▸ Problem requirements: Your reply should be made up of every line in the records below that holds the string "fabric".

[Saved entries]
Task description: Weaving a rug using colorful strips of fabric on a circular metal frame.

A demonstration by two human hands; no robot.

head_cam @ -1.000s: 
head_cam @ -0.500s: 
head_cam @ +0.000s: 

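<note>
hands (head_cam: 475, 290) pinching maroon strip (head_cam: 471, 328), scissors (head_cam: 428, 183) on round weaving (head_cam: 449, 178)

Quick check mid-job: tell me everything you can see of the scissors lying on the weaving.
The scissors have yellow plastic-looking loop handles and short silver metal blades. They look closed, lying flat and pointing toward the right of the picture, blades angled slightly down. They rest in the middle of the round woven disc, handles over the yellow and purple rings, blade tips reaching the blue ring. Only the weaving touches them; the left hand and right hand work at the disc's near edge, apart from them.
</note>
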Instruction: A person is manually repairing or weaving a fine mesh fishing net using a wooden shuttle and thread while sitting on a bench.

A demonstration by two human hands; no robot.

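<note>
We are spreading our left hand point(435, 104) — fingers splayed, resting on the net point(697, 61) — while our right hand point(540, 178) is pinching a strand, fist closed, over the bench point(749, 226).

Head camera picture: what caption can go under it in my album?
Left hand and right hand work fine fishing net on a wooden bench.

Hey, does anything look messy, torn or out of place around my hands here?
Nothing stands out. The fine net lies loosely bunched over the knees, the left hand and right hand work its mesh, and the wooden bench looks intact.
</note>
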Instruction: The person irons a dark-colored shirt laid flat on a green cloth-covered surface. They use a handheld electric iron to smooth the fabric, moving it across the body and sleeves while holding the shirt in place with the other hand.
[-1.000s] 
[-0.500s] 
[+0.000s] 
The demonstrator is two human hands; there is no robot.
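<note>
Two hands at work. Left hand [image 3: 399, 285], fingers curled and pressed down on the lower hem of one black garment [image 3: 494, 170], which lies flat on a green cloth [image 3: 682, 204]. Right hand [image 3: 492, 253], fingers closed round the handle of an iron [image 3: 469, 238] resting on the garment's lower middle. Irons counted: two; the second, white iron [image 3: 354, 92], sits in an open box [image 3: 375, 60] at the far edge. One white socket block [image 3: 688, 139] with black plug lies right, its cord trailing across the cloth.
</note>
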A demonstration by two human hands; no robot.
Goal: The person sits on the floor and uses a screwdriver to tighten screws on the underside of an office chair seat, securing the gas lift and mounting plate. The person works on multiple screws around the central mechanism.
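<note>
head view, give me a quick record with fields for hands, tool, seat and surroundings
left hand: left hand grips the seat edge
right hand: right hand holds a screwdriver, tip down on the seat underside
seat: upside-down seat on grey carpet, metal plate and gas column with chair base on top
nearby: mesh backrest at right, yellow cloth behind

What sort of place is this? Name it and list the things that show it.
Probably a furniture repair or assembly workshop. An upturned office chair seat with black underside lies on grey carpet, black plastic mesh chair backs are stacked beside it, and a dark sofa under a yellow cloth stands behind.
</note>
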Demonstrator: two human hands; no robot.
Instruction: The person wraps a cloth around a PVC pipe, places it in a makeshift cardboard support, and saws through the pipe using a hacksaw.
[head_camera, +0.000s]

▸ Problem solution:
Task description: Weaving a rug using colorful strips of fabric on a circular metal frame.
Instruction: The person irons a dark-colored shirt laid flat on a green cloth-covered surface. They use a handheld electric iron to smooth the fabric, moving it across the body and sleeves while holding the shirt in place with the other hand.

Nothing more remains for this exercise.